Business

US banks gear up for buyback bonanza after passing stress tests


The US Federal Reserve further loosened restrictions on dividends and buybacks by America’s biggest banks as it released an analysis showing the lenders could suffer almost $500bn in losses and still comfortably meet capital requirements.

Twenty-three banks, including JPMorgan Chase and Goldman Sachs, underwent “stress tests” by the Fed that modelled the financial damage from a series of doomsday scenarios. These included a US stock market crash, a steep drop in economic output, and substantial distress in commercial real estate.

The results, released on Thursday, will pave the way for billions of dollars in stock buybacks and dividends, which bank investors have been eagerly anticipating.

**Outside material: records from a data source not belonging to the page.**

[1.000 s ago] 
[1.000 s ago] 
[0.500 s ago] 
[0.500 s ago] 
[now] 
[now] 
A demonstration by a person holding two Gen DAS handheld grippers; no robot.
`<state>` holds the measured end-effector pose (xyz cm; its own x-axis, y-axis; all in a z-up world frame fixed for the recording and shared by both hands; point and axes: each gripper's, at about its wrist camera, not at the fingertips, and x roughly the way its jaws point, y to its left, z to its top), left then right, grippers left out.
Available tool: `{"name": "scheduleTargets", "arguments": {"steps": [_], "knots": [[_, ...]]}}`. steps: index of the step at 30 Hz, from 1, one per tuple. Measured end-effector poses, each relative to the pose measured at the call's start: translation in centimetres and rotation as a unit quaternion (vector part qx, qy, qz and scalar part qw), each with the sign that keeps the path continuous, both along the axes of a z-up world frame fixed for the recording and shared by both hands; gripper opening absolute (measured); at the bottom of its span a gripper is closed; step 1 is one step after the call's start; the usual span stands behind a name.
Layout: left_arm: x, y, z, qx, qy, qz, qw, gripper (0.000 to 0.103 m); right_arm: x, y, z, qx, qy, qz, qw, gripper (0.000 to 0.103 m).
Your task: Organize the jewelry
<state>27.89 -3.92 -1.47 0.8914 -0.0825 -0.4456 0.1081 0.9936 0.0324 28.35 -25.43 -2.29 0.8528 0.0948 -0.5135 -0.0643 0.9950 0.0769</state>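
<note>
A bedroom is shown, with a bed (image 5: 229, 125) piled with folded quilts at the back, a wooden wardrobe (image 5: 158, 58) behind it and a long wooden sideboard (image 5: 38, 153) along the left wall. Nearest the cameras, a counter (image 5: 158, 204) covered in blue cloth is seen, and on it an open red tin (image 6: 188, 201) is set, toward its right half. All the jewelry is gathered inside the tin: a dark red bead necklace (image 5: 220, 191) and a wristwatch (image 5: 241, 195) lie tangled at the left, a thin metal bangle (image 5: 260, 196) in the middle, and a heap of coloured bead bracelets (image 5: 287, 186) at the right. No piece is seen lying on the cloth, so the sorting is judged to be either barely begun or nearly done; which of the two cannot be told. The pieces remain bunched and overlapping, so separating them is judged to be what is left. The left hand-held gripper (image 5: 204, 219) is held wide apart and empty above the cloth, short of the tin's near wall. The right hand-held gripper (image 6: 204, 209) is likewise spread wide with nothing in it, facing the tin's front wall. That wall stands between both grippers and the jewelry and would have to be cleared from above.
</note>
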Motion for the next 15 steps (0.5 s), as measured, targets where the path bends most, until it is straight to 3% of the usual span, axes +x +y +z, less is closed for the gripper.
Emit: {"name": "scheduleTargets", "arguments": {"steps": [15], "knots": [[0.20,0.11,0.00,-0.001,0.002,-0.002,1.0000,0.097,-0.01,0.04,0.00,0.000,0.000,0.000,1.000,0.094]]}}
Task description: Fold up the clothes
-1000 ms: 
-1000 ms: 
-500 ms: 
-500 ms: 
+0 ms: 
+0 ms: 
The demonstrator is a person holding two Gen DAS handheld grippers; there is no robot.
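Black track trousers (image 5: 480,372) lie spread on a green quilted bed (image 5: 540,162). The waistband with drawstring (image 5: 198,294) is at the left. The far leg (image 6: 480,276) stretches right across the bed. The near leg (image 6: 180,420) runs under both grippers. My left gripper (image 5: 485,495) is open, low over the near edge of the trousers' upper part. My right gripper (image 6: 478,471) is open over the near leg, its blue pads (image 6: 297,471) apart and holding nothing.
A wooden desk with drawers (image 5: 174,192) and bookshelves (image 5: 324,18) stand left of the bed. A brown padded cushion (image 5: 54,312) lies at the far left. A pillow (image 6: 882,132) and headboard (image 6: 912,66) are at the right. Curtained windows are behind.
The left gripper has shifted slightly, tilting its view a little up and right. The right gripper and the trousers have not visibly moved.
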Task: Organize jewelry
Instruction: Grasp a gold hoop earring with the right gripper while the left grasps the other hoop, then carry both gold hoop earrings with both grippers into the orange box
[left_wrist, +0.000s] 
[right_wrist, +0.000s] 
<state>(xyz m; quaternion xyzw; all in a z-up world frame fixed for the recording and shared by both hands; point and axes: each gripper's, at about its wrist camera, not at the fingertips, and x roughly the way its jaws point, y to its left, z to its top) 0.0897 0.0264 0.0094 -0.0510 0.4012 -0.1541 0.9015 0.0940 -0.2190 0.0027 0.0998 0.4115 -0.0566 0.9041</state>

“Over the past year, the Federal Reserve has run three stress tests with several different hypothetical recessions and all have confirmed that the banking system is strongly positioned to support the ongoing recovery,” Randal Quarles, the Fed’s vice-chair for supervision, said.

The annual stress tests showed the country’s largest lenders could withstand $474bn in losses from loans and other positions, and still emerge with more than double the required high-quality common equity tier one, or CET1, capital relative to their risk-weighted assets.

Of those headquartered in the US, investment banking groups Goldman Sachs and Morgan Stanley suffered the biggest hits to their capital ratios in the stress tests, with declines of 5.9 and 4.7 percentage points, respectively.

This compared to an average decline of 2.4 percentage points for the 23 banks that underwent the tests, which included the American subsidiaries of foreign banks with significant US operations.

Consumer debt accounted for a smaller portion of overall losses than previous years since most retail customers spent the past year paying down credit cards and other loans during the Covid-19 pandemic. But an increase in expected losses in commercial and industrial loans more than offset that decline. Nearly $160bn of the losses came from commercial real estate and corporate loans.

The Fed capped dividends and banned stock buybacks last year at the outbreak of the pandemic. The central bank loosened some of these restrictions at the start of 2021, but still limited the amount of money banks could return to shareholders to no more than the cumulative profits of the prior four quarters.

The Fed had previously said it would pull back these limits further pending the results of the annual stress tests published on Thursday, which are a requirement of the Dodd-Frank financial regulations introduced in the wake of the crisis.

The big banks have been bolstered by government stimulus and buoyant revenues from trading and dealmaking and their capital levels have also swelled in part due to the restrictions on shareholder payouts.

The Fed expects banks to wait until Monday to analyse the results of the stress tests before announcing any plans for new shareholder payouts, according to senior Fed officials.

Barclays analysts estimate the median bank out of the 20 relevant institutions it covers will return over 100 per cent of its earnings to shareholders over the next year, with capital returned to investors approaching $200bn.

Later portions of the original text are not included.